ANÁLISE || O partido do presidente argentino Javier Milei venceu as eleições legislativas intercalares com larga maioria. Esse resultado envolveu “uma chantagem” de Trump – e por isso: “Num primeiro mandato Trump foi um produto do sistema, no segundo mandato está a construir um sistema”
Antes de a Argentina ter ido às urnas, o presidente dos EUA mostrou-se disponível para auxiliar o país com um empréstimo de 17,2 mil milhões de euros. Mas com uma condição: “Donald Trump disse claramente que o resgate dos pesos argentinos que ele tinha feito só surtiria efeito se o partido de Milei vencesse. Em termos reais, não é a primeira vez que Donald Trump tenta interferir na política interna de outros Estados”, diz o politólogo José Filipe Pinto.
Perante a possibilidade de uma derrota de Milei face à oposição peronista (centro-esquerda) – que juntamente com os aliados garantiu 29,4% dos votos -, Trump assegurou que a ajuda financeira podia ser retirada num cenário em que o partido do presidente argentino não fosse o vencedor do ato eleitoral. Para José Filipe Pinto, é mais uma prova de que Donald Trump “acabou por condicionar muito as eleições argentinas”.
Para Raquel Patrício, especialista em assuntos da América Latina e professora no Instituto Superior de Ciências Sociais e Políticas (ISCSP) da Universidade de Lisboa, o empréstimo do líder americano não passa de uma “máscara” que serve para esconder um apoio que na realidade é “estritamente político”. “O apoio que Donald Trump dá a nível financeiro a Javier Milei não tem que ver com a economia, é uma forma de mascarar um apoio político porque Milei compõe – com Trump e Bukele, presidente de El Salvador – um eixo de direita muito forte que Trump pretende que tenha grande influência na América Latina.”
Para José Filipe Pinto, este apoio representa apenas parte do plano de Donald Trump. “É evidente que Donald Trump já está a recuperar aquela ideia – que foi a ideia de Steve Bannon – de tentar formar uma internacional populista conotada com a direita radical.”
O politólogo considera que estamos perante um “embrião” que pode evoluir para uma internacional populista cultural-identitária: “Nós percebemos que há um crescimento do populismo cultural-identitário um pouco por toda a Europa e está a haver uma ligação aos principais partidos europeus, mas também sul-americanos, que têm uma posição política muito próxima daquela que é defendida por Donald Trump.”

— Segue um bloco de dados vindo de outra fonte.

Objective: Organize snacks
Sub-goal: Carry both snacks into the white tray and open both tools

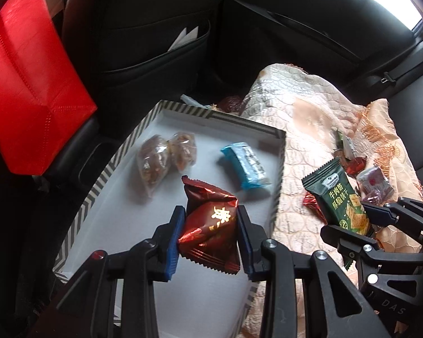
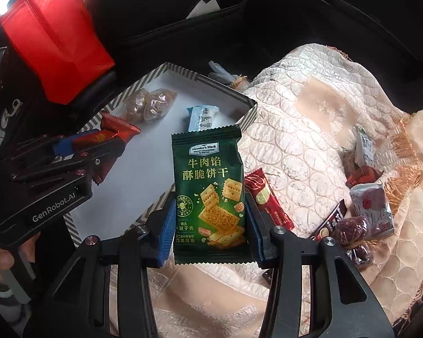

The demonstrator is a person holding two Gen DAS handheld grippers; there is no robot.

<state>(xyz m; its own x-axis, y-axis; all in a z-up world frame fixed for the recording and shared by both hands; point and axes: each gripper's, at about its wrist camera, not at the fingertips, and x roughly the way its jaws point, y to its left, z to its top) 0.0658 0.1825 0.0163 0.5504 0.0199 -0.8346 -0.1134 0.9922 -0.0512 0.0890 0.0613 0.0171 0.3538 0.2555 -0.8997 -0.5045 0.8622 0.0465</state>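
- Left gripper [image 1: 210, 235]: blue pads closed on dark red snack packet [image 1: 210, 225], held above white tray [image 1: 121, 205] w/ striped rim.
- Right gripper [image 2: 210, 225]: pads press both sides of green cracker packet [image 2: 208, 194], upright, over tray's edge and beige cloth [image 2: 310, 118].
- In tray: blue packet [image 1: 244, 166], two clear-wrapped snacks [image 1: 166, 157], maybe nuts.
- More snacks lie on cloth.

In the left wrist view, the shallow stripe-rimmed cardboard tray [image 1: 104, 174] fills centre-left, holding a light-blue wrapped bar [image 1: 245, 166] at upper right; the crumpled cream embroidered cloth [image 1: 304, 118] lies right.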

Raquel Patrício vai mais longe: diz que a administração norte-americana trata o continente sul-americano como um “quintal dos Estados Unidos”. “Enquanto Trump estiver na presidência vai comportar-se com a América Latina de acordo com a doutrina de Monroe, que a vê como o seu quintal, e, por isso, aquilo é um espaço reservado à esfera de influência norte-americana.”

José Filipe Pinto acredita que “aquilo a que estamos a assistir é a uma tentativa de Trump impor um novo modelo, um novo sistema”, através de medidas que visam “o lucro e a imposição de uma ideologia nova, que vai além do liberalismo e que se aproxima um pouco do libertarismo”, sublinha. “Num primeiro mandato Trump foi um produto do sistema, no segundo mandato está a construir um sistema.” Um que, aos olhos do politólogo, vem substituir a democracia representativa pela democracia “a caminhar para a iliberal”.
Raquel Patrício não tem dúvidas de que o apoio financeiro prestado pelos Estados Unidos pode ter influenciado o processo eleitoral, já que “receber verbas num país em que a economia ainda está debilitada pode ser benéfico e essa pode ser uma chantagem a que a própria população está disposta a ceder”.
Depois de conhecidos os resultados, Javier Milei falou em “dia histórico” para o país. “A partir de 10 de dezembro teremos, sem dúvida, o Congresso mais reformista da história da Argentina” – e agradeceu “a todos os que apoiam as ideias da liberdade para tornar a Argentina grande”, que é uma expressão herdeira do Make America Great Again.
Javier Milei saiu com uma posição reforçada das últimas eleições legislativas intercalares: o seu partido, La Libertad Avanza (LLA), venceu. Mas os resultados “não podem ser dissociados daquilo que foi a posição pública de Donald Trump”, conclui José Filipe Pinto.